WHAT IS EXPECTED: From the records below, count the lines holding the string "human". Only the number is wanted.

ENTRIES SHOWN:

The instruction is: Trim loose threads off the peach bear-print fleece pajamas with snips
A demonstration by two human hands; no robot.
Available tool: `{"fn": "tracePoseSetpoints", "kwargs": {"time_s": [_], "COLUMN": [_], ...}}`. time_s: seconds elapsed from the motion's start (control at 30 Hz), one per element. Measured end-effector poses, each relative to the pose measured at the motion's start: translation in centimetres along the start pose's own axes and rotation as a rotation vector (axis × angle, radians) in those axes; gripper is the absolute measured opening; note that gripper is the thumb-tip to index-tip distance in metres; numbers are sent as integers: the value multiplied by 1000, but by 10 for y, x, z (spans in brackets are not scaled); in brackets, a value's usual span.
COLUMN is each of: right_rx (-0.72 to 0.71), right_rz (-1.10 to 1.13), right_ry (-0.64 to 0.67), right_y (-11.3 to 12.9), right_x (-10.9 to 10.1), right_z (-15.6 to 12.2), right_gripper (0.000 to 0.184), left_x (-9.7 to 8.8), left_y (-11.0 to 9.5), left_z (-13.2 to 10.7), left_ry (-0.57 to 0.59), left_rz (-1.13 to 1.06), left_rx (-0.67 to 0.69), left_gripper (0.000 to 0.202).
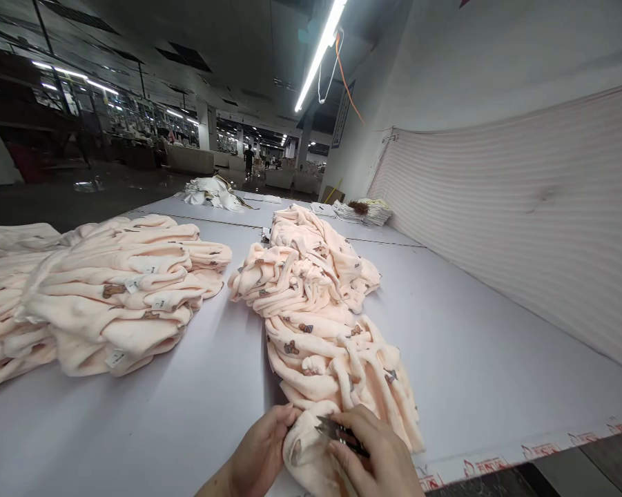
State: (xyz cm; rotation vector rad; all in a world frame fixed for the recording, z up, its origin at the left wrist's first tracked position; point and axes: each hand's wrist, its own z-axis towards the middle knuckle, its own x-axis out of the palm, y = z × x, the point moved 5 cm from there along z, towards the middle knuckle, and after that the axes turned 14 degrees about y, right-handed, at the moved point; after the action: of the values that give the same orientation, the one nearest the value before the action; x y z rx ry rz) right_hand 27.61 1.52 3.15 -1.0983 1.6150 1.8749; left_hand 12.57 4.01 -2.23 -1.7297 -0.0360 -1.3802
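while my right hand (375, 449) grips the snips (337, 432), their tips pointing left over the cloth (308, 452), my left hand (261, 449) pinches that cloth's left edge between thumb and fingers. from where i watch, the cloth is at the near end of the pile (311, 283) on the table (497, 345), and i can't tell whether the snips are spread. a tied bundle (114, 297) of the same pale pink lies apart to the left.

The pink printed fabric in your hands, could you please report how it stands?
Left hand holding pink fabric at near end. Right hand gripping small snips, points over that end. Fabric bunched on table; nothing visibly in the way.
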Motion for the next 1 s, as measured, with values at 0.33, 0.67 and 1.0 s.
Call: {"fn": "tracePoseSetpoints", "kwargs": {"time_s": [0.33,0.67,1.0], "right_rx": [45,60,64], "right_rz": [-59,-158,333], "right_ry": [4,-171,-403], "right_y": [3,13,-31], "right_x": [-18,-25,-40], "right_z": [9,10,-8], "right_gripper": [21,19,19], "left_x": [17,30,9], "left_y": [-17,-44,-56], "left_z": [12,47,45], "left_ry": [190,212,-74], "left_rz": [32,-55,187], "left_rx": [-94,-110,37], "left_gripper": [77,81,27]}}
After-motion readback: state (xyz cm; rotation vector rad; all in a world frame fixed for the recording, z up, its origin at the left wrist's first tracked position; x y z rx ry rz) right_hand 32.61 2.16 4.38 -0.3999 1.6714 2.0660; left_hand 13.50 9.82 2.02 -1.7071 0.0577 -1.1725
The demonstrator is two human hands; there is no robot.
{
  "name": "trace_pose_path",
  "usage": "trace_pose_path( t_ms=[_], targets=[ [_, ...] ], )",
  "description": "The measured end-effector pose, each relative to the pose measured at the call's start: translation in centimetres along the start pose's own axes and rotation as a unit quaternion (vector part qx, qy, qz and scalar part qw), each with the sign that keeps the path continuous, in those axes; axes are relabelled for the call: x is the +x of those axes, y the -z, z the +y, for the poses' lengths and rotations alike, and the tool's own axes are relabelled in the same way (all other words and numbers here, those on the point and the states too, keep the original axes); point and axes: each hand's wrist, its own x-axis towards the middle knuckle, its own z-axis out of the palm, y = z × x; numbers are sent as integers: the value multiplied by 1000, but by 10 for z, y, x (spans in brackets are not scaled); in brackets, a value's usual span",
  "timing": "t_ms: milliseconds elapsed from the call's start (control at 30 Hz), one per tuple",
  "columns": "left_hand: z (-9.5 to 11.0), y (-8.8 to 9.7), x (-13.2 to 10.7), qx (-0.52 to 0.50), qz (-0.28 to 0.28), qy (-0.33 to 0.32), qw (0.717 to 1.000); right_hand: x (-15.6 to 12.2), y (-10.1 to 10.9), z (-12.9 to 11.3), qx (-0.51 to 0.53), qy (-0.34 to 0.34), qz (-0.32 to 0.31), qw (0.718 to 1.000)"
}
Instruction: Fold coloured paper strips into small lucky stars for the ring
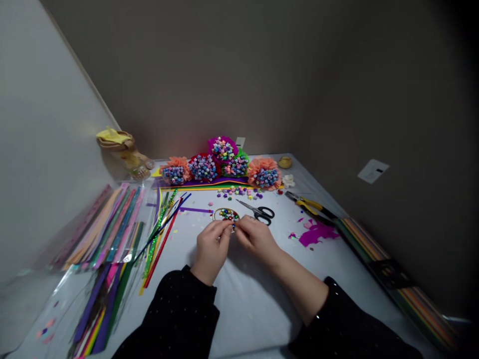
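My left hand (213,247) and my right hand (257,237) meet over the middle of the table, thumbs and fingertips pinched together. Between them shows a tiny blue piece (234,227), mostly covered by the fingers; it looks like a small folded paper star, but I cannot be sure. Just beyond the fingertips stands a small round gold-rimmed dish (214,215) with shiny multicoloured stars (229,214) in it. Black-handled scissors (258,211) lie right of the dish, blades pointing away to the left. A purple paper strip (196,210) runs toward the dish from the left.
Paper strips (162,239) and clear packets of strips (108,224) cover the left side. Star-filled paper flowers (204,167) line the back, with loose stars (239,192) before them. At right are yellow-black pliers (310,205), magenta paper scraps (318,232) and a long paper pack (392,279).
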Motion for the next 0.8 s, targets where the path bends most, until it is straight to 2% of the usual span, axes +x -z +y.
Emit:
trace_pose_path(
  t_ms=[167, 367, 500, 633, 800],
  targets=[
    [3, 5, 5, -31, 17, 17, 999, 0, 8, -1, 32, -18, 7, 999],
    [0, 1, 4, -58, 3, -3, 998, 1, 5, 9, 20, 19, 27, 999],
    [-2, -3, 4, -61, 3, 30, 998, 3, 3, 15, 3, 34, 28, 999],
    [-6, -4, 4, -19, -17, 35, 999, 4, 2, 16, -11, 34, 14, 999],
    [-10, -2, 5, 44, -58, 34, 997, 2, -6, 21, -14, -6, -8, 1000]
  ],
)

RESPONSE AREA: 2